L’histoire du Wing Tsun Kung Fu s’inscrit dans une période très troublée, à l’époque de la dynastie mandchoue, qui régna sans merci sur la Chine du XVIIème siècle au XXème siècle, de 1644 à 1911 plus exactement. Cette dynastie impériale était très autoritaire et, pour se maintenir au pouvoir, elle oppressait la population qui était composée à majorité de la minorité ethnique des Han. Les Han devant être complètement soumis et contrôlés, le gouvernement en place leur imposa diverses interdictions, en particulier celles de porter des armes et de s’exercer militairement. Il fallait en effet éviter toute rébellion et avoir un contrôle total sur eux.

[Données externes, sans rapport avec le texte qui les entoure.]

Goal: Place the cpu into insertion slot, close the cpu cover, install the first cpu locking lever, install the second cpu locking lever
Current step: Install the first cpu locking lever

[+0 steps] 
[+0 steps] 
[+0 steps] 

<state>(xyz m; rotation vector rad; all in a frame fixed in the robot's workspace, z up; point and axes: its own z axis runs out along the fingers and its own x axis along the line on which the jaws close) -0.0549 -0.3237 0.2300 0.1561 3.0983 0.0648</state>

Les Han ne s’ avouèrent cependant pas vaincus et mirent au point des techniques martiales secrètes, à mains nues, dans le but de renverser le pouvoir et de recouvrer leurs droits.


Le foyer des arts martiaux


C’est dans la province du Henan, considérée comme le berceau des arts martiaux, que se développèrent le mieux les activités de résistance et la véritable formation guerrière. La raison en est simple, c’est parce que les monastères bouddhistes installés dans ces montagnes reculées et boisées de l’Est de la Chine, ont été épargnés par la répression mandchoue du fait de leur religion et de leur sacralité. Cela a permis de nombreux rebelles de se cacher parmi les moines bouddhistes tout en organisant leur stratégie la nuit et en développant leur art de se défendre sans rien laisser paraître. Le célèbre temple que l’on appelle « temple Shaolin » fut l’un des monastères bouddhistes où les activités guerrières furent des plus florissantes.